* TRY IT: Your reply must contain the full listing below, reproduced exactly, but no pictures.

* SOURCE DATA:
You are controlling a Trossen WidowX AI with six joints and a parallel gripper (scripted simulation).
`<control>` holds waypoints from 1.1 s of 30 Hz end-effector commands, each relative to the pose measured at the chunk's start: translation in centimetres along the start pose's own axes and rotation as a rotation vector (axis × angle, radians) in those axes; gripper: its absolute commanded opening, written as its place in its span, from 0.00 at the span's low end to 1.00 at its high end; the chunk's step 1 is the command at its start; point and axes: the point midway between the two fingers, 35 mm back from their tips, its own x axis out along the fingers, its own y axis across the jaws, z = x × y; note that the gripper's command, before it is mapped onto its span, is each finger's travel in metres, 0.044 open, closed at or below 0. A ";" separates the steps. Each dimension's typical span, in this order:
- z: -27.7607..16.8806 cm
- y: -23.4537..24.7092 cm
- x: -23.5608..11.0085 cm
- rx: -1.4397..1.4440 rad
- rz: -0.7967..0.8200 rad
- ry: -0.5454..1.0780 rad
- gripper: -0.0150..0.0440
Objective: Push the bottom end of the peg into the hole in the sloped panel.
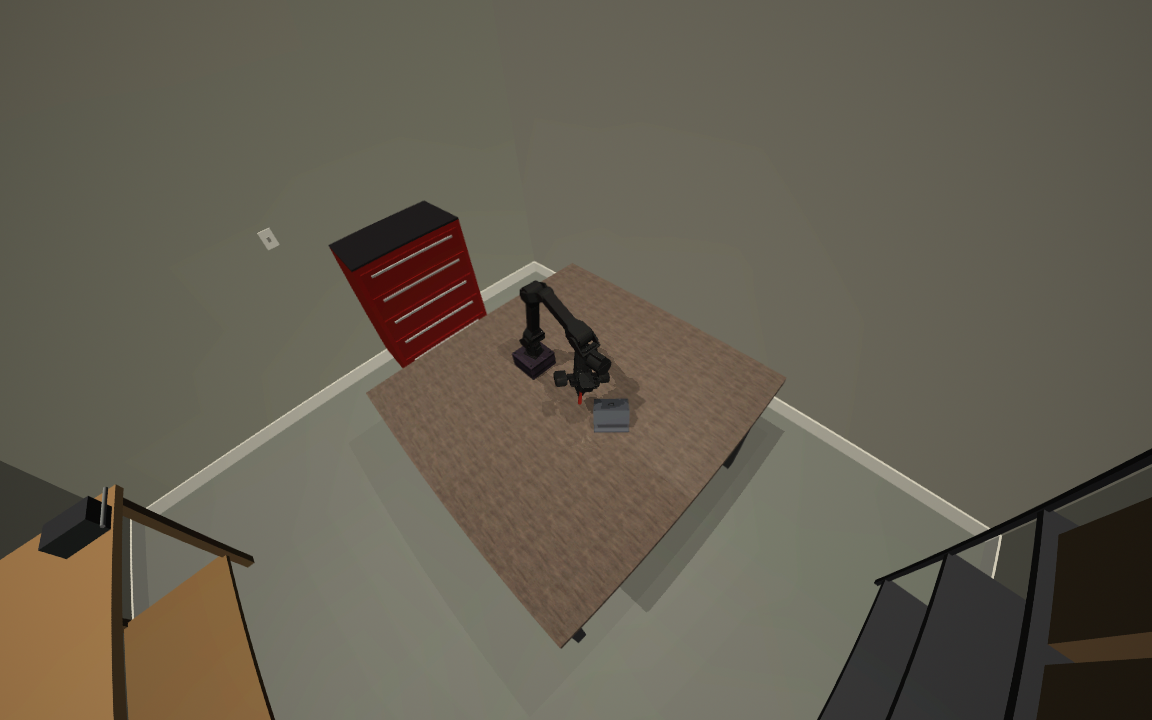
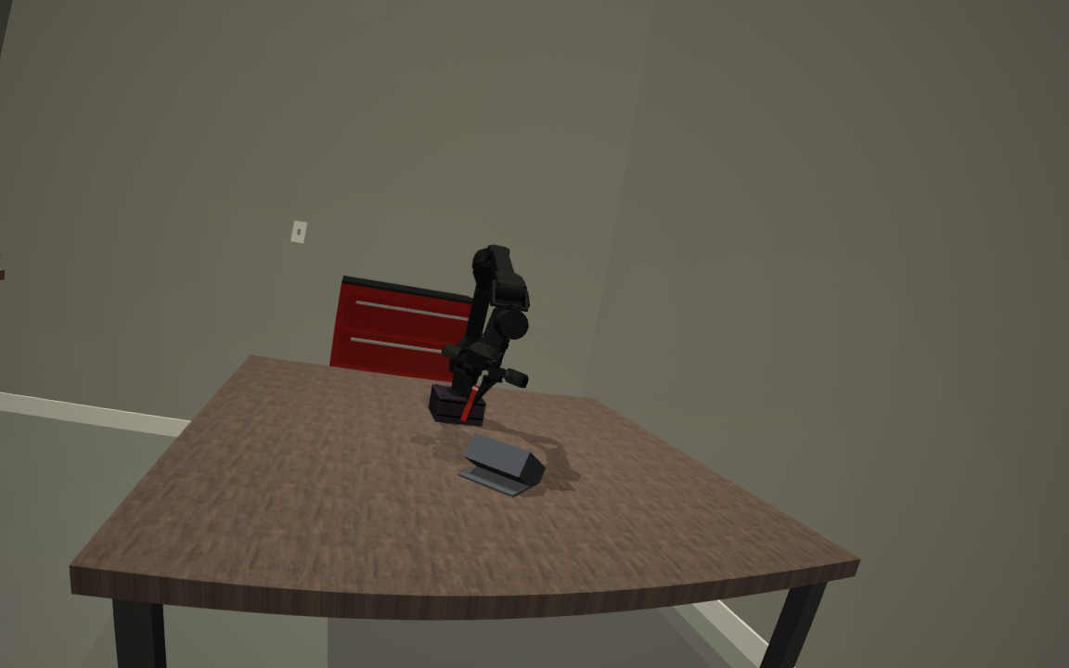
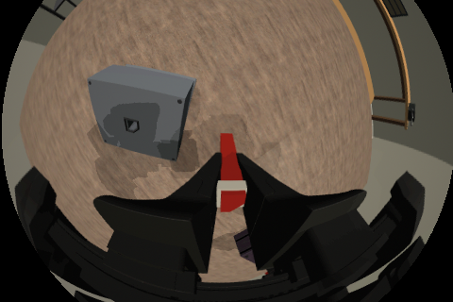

* YOUR RESPONSE:
You are controlling a Trossen WidowX AI with six joints and a parallel gripper (scripted simulation).
`<control>` holds waypoints from 1.1 s of 30 Hz end-effector commands, each relative to the pose measured at the chunk's start: translation in centimetres along the start pose's own axes and rotation as a rotation vector (axis × angle, radians) in those axes; gripper: its absolute commanded opening, written as its place in its span, from 0.00 at the span's low end to 1.00 at its high end; the chunk's step 1 is the command at its start; point and axes: the point midway between the two fingers, 35 mm back from their tips, its own x axis out along the fingers, its own y axis across the jaws, z = x × y; note that the gripper's command, before it is mapped onto its span, is each finger's travel in metres, 0.044 open, closed at or below 0. A ";" separates the steps. Each dimension's typical span, in this order:
- z: -27.7607..16.8806 cm
- y: -23.4537..24.7092 cm
- x: -23.5608..11.0085 cm
- rx: -1.4397..1.4440 rad
- rz: -0.7967..0.8200 rad
- ry: -0.5454..1.0780 rad
- gripper: -0.0150..0.0440
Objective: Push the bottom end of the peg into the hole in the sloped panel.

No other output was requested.